# Goal of the exercise:
Among the entries below, tally each line in which the word "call" is found, then state the tally alone.

(Records from a dataset)
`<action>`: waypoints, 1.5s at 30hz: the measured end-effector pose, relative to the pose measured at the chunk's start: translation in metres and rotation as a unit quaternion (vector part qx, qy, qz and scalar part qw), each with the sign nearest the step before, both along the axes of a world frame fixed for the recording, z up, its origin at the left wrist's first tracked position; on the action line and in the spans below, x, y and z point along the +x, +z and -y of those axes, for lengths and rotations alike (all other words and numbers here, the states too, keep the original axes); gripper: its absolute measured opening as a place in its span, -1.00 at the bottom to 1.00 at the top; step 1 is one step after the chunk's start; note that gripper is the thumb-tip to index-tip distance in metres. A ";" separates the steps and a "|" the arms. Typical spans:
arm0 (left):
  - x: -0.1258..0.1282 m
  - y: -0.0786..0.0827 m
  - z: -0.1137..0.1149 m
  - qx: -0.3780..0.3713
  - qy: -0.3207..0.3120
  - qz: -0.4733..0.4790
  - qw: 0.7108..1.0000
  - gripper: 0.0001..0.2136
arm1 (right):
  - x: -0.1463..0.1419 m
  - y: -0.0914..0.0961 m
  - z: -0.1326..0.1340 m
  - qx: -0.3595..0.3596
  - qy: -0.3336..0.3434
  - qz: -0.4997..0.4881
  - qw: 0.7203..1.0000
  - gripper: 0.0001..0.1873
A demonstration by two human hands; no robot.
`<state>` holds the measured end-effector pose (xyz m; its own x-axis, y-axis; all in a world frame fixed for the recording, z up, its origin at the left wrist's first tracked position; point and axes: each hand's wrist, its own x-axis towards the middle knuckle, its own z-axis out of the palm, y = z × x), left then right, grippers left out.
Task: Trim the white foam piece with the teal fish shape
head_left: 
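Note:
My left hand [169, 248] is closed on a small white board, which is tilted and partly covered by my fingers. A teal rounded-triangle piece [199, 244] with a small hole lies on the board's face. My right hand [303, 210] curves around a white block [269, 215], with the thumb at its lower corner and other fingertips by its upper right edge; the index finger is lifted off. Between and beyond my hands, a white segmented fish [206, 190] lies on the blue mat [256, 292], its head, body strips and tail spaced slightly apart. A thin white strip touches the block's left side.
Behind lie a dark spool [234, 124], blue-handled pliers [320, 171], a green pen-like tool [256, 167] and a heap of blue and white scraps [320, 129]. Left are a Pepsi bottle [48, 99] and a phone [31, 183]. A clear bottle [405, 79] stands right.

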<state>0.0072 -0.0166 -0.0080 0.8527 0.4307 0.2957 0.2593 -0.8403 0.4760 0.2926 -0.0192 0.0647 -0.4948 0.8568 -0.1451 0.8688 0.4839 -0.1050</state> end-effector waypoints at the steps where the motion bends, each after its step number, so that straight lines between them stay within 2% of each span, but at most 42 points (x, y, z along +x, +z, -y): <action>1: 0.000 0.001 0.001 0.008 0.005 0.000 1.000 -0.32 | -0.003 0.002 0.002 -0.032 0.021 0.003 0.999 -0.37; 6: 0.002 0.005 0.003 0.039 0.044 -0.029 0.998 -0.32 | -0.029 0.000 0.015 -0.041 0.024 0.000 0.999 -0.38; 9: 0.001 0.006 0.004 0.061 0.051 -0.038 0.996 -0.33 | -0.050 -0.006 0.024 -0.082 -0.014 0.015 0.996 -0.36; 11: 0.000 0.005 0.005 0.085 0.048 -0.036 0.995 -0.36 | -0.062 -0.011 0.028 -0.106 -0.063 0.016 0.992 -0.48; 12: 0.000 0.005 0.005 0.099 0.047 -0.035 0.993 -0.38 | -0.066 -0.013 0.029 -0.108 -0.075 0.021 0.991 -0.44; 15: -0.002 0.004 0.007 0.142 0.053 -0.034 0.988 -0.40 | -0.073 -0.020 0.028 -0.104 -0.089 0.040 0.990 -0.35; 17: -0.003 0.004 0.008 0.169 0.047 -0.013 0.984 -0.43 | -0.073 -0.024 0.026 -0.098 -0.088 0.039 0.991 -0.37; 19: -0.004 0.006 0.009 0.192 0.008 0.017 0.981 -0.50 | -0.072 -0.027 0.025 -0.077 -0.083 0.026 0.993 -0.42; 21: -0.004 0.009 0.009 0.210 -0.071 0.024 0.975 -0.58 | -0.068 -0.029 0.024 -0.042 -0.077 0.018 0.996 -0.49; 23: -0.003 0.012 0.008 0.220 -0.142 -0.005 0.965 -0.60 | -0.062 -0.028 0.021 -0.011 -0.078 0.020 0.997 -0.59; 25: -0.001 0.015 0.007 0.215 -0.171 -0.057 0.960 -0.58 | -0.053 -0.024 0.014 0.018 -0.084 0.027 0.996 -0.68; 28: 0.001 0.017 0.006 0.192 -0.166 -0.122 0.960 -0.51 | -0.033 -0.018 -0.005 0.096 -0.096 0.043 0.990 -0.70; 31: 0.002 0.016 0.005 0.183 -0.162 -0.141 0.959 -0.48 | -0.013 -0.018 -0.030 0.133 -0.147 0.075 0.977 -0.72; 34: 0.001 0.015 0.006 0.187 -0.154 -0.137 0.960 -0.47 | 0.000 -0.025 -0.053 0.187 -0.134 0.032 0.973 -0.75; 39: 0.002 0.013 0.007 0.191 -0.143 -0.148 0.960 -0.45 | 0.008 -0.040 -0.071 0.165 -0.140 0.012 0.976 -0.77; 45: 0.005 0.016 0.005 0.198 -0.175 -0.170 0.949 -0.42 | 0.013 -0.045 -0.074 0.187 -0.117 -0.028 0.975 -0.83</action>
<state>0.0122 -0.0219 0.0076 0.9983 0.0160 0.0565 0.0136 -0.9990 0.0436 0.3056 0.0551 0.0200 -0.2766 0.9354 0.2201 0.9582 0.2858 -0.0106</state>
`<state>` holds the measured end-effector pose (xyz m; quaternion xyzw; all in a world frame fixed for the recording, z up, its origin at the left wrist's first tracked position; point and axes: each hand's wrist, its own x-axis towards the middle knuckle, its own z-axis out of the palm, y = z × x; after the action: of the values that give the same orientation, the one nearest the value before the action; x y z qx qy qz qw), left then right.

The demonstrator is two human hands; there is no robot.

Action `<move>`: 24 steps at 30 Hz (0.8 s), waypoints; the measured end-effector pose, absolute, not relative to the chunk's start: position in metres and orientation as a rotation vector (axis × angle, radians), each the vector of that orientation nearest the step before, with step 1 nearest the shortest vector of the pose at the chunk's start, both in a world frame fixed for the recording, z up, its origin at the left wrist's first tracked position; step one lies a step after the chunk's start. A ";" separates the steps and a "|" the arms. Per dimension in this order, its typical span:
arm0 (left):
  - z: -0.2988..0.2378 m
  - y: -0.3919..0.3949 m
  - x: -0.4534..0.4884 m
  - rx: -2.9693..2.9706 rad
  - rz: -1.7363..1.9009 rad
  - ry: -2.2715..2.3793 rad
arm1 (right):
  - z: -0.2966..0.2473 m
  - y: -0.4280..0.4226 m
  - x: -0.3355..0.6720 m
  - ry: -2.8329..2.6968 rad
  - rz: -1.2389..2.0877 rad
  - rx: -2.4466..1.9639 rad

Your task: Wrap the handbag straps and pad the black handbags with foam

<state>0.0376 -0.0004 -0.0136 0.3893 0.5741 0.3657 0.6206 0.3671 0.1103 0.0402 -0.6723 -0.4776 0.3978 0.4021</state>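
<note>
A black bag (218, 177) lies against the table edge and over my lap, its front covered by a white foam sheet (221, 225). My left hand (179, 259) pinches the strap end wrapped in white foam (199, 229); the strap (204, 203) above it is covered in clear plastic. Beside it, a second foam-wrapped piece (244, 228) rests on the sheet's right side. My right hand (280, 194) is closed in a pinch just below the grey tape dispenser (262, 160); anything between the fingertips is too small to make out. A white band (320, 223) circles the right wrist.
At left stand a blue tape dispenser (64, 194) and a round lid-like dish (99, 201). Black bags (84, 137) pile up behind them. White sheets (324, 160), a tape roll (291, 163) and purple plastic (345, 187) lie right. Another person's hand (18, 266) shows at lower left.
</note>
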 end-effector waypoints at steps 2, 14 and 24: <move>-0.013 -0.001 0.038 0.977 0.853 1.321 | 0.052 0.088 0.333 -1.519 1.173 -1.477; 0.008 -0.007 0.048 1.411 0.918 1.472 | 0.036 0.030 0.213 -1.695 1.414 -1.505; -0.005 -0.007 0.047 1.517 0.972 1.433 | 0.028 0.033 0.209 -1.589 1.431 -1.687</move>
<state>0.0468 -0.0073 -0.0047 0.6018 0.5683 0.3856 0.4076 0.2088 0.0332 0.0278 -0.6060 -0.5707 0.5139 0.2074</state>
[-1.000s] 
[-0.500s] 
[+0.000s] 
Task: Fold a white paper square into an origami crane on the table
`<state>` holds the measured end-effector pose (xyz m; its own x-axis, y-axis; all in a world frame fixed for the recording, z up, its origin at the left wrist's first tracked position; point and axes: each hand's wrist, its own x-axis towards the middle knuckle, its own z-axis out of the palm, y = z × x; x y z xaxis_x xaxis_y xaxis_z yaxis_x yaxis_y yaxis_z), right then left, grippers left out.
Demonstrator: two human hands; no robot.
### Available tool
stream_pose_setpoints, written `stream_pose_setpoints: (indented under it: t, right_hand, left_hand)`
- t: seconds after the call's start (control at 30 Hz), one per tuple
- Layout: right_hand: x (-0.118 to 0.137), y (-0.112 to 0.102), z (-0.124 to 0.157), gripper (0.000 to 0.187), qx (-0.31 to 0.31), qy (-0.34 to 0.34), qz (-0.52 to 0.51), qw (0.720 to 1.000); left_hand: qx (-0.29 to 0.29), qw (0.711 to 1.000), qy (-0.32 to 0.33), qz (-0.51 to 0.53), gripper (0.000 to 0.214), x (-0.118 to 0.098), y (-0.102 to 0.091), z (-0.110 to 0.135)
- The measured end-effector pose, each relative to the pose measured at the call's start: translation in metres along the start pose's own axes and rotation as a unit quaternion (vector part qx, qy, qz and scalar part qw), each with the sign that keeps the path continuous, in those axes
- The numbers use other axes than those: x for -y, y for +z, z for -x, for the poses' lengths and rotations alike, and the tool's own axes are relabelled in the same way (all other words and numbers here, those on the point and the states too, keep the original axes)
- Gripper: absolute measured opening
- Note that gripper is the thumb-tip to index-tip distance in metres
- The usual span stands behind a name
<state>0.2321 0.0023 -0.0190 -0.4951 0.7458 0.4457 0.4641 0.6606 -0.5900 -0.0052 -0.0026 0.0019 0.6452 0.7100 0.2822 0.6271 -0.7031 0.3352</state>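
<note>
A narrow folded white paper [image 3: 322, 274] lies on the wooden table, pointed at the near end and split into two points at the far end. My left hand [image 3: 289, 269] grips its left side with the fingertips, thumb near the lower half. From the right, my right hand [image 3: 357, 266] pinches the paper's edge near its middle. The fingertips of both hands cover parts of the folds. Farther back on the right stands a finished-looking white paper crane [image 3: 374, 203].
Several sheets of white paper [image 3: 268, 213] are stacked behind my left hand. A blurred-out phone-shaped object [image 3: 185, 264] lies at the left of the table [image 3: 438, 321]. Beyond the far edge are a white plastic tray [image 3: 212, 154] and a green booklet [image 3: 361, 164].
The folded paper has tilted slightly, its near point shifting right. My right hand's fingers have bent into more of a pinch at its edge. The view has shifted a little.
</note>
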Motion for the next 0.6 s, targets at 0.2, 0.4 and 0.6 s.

# Written answer:
2